Spark problems with imports in Python

Question

We are running a spark-submit command on a python script that uses Spark to parallelize object detection in Python using Caffe. The script itself runs perfectly fine if run in a Python-only script, but it returns an import error when using it with Spark code. I know the spark code is not the problem because it works perfectly fine on my home machine, but it is not functioning well on AWS. I am not sure if this somehow has to do with the environment variables, it is as if it doesn't detect them.

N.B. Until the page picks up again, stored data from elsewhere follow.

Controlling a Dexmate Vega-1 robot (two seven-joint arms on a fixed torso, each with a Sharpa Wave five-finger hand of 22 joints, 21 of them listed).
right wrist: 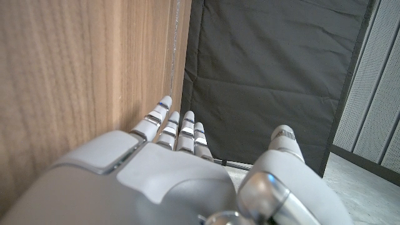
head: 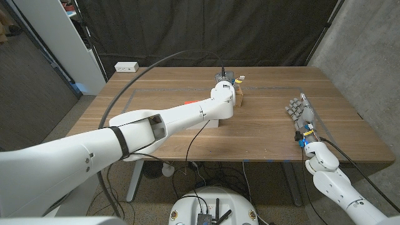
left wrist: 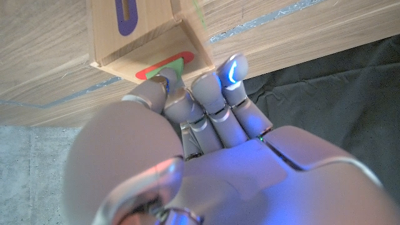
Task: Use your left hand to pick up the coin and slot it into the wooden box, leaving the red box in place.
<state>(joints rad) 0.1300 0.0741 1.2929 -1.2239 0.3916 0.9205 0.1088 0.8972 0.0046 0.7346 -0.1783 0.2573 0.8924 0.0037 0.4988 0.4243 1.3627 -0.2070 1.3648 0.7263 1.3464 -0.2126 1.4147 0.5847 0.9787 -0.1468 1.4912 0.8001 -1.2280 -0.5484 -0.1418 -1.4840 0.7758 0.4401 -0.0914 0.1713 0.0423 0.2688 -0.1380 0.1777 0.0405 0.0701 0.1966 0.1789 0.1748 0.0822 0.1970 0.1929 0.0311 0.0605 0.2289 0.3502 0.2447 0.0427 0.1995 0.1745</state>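
Nearest the head camera, my left arm [head: 125,134] runs from the lower corner across the worktop [head: 269,125] to the wooden box [head: 239,95], which stands toward the far edge, about midway along it. My left robot hand [head: 225,79] is poised over that box. Seen from the left wrist, the fingers [left wrist: 215,100] of this robot hand are drawn together at the box's face, their tips pinching a green coin [left wrist: 175,65] that meets a red-bordered slot [left wrist: 167,64]; a purple-bordered slot [left wrist: 127,15] marks the adjoining face. How far the coin has entered the slot cannot be told. A sliver of the red box [head: 190,101] shows on the worktop just beside my left forearm, mostly hidden behind it, and a white block [head: 209,122] sits under the elbow. My right robot hand [head: 300,112] waits well apart near the worktop's right side, fingers apart and straight, holding nothing; from the right wrist its fingers [right wrist: 169,122] extend along the wood grain. A white power strip [head: 126,66] lies on the floor beyond the worktop's far left corner.
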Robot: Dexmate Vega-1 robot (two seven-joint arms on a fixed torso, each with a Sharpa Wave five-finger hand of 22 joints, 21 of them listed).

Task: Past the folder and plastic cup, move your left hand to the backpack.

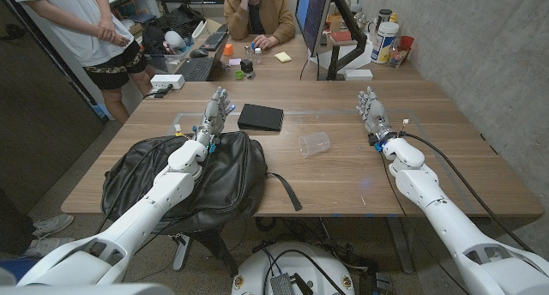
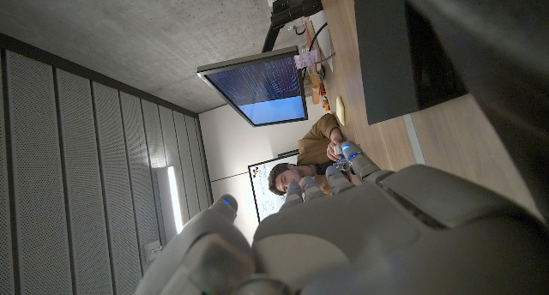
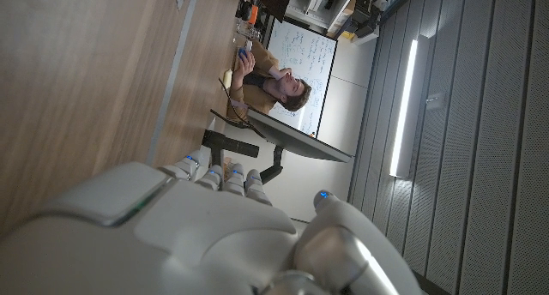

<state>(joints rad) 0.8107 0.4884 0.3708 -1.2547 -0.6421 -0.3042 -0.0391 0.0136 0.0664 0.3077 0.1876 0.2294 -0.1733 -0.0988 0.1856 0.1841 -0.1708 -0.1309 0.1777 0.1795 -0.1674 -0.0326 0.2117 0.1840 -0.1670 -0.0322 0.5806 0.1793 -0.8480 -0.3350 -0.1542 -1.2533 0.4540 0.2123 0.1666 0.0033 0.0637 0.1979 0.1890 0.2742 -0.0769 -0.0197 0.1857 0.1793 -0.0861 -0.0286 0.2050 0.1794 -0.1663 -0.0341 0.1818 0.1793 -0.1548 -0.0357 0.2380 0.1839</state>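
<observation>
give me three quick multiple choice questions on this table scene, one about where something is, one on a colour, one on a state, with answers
1. Where is the left hand?
A. just past the backpack's far edge, beside the folder
B. on the plastic cup
C. at the table's right edge

2. What colour is the folder?
A. white
B. black
C. red

3. How does the plastic cup stand?
A. upright
B. stacked on the folder
C. lying on its side

Answers:
1. A: the head view shows the left arm lying over the backpack, with the fingers reaching beyond it.
2. B: it is a dark flat rectangle on the wooden table.
3. C: its open mouth faces sideways, mid-table.
</observation>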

These environment variables are set:

SPARK_HOME=/opt/spark/spark-2.0.0-bin-hadoop2.7
PATH=$SPARK_HOME/bin:$PATH
PYTHONPATH=$SPARK_HOME/python/:$PYTHONPATH
PYTHONPATH=/opt/caffe/python:${PYTHONPATH}

Error:

16/10/03 01:36:21 WARN TaskSetManager: Lost task 0.0 in stage 0.0 (TID 0, 172.31.50.167): org.apache.spark.api.python.PythonException: Traceback (most recent call last):
 File "/opt/spark/spark-2.0.0-bin-hadoop2.7/python/lib/pyspark.zip/pyspark/worker.py", line 161, in main
   func, profiler, deserializer, serializer = read_command(pickleSer, infile)
 File "/opt/spark/spark-2.0.0-bin-hadoop2.7/python/lib/pyspark.zip/pyspark/worker.py", line 54, in read_command
   command = serializer._read_with_length(file)
 File "/opt/spark/spark-2.0.0-bin-hadoop2.7/python/lib/pyspark.zip/pyspark/serializers.py", line 164, in _read_with_length
   return self.loads(obj)
 File "/opt/spark/spark-2.0.0-bin-hadoop2.7/python/lib/pyspark.zip/pyspark/serializers.py", line 422, in loads
   return pickle.loads(obj)
 File "/opt/spark/spark-2.0.0-bin-hadoop2.7/python/lib/pyspark.zip/pyspark/cloudpickle.py", line 664, in subimport
   __import__(name)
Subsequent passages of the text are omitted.